民俗信仰との習合
めでたし聖寵、充ち満てる・・・の「聖寵」ってどういう意味なんだろうか、あたりから始まって聖母信仰というのは、どうも門外漢にはわかりにくい。
こんなことを書き出したのは、15日が聖母被昇天の日だからだ。カトリックの聖母信仰が「わかりにくい」のは「わかりやすい」から。というのは変な言い方だが、いろんな宗教に母性信仰があるものだから、勝手にわかったつもりになる危険性が高い、ということだ。
江戸時代にマリア観音というのがあったそうだが、弾圧から逃れる為に菩薩像に似せたマリア像で「偽装した」、というよりも、教義自体も観音信仰に習合して変わってしまったのだろうなと思う。
聖母信仰というのは布教の途上で土着の女神信仰との妥協の結果に発生したらしいのだが、教義上に位置づけられたのは近年のことらしい。御本家も長年手こずったことが、シロートに簡単にわかるはずがないのだ。
もっとも、私としても、宗教そのものには別に興味がないわけで、彼の地の文化の理解する上で知っておいた方がいい程度がわかればいいのだが。
15日はお盆でもある。旧暦の7月15日が本来の「盂蘭盆会」で「地獄や餓鬼道に落ちて、逆さづりにされ苦しんでいる」人のために供養を営む日だそうだ。といっても、元は中国で坊さんの夏合宿の打ち上げの日と、先祖を祭る行事が合体したものらしい。それが日本に伝わって、祖先の精霊を供養する日になったわけである。それが新暦への移行にともない月遅れの8月の15日になった。旧暦の15日は満月で「盆のような月」が出るのだが、「お盆」とは無関係だし、新暦の盆の月は年によって違う。
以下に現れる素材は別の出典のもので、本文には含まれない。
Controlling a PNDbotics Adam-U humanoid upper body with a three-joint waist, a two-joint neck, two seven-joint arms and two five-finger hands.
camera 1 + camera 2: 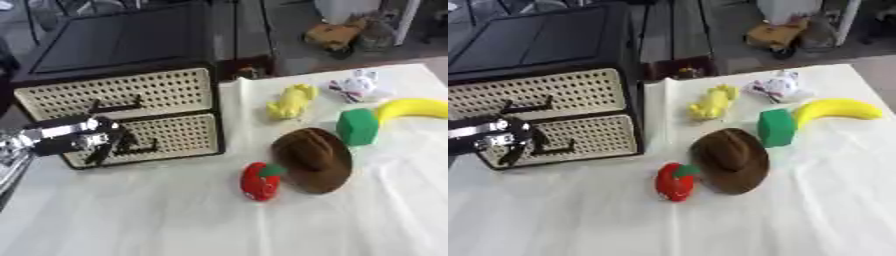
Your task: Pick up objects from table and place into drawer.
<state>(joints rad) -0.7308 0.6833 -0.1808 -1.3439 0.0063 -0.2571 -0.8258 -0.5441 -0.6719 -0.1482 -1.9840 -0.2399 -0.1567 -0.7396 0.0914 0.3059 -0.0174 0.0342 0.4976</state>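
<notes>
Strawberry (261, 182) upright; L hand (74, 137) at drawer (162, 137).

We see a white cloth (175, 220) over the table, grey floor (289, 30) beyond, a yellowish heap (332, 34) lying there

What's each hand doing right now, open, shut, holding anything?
Left hand: at the lower black handle of the cream perforated drawer unit; whether its fingers are open or curled cannot be told.
Right hand: not in view.

Soft blur, bright even daylight
</notes>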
ともかくも、8月15日というのは、伝統的に死者を供養する日だったわけである。
1872年に京都府で盂蘭盆会が迷信として禁止された。もちろん大文字の送り火も禁止された。「迷信」の禁止というのは、もちろん近代化のためではなくて、国家神道をでっちあげる過程で、庶民に親しまれた民俗的な信仰、伝統的な宗教観を破壊するために「迷信」などと言ったわけだ。
「仏を殺し、神を 殺して、そのかわり国家を神とする」と言われる所以で、先日のかえるさんもこの時に殺されている。昨今「いったん神と祀ったからには、出て行けということは出来ない」という人がいるが、この新興宗教はその限りでなかったようで、愛宕神社の勝軍地蔵とか祇園社の牛頭天王とかを追いだしたようだ。
ただし、伝統的な宗教観を根絶やしにすることは難しかったようで、廃仏毀釈から仏教寺院との妥協が行われるようになり、大文字も10年ほどで復活する。かえるさんは昭和の初めになって復活している。その新興宗教は、仏や神でなくて、人を殺すようになったようだ。
さて、お盆と言えば盆踊りだ。盆踊りの原形は「風流」踊りというもので、様々な扮装をして練り歩いたり、踊ったりしたというものだ。だから、古い盆踊りには、西馬音内盆踊りのように覆面したり、和合の念仏踊りのように「のれん」の付いた笠を被ったり、姫島のようにキツネの扮装をした盆踊りなどもある。西馬音内の覆面はあの世から戻った亡者の扮装という意味もあるようだ。
だから、8月15日に死者を「供養」するのも、ラーメン・カルトやミリヲタのようにコスプレ行列するのも、かつて国家神道が「迷信」呼ばわりした伝統的な習慣に連なってるのかと思えなくもない。
でもね。する場所が違うんじゃないの。という気はする。多くの人は、身内の年忌法要はしても式年祭はしてないだろうに、わざわざ「神社」を自称している所でするのかね。そして、くだんの新興宗教自体は、こういう「新」仏習合について、どう思ってるんだろう。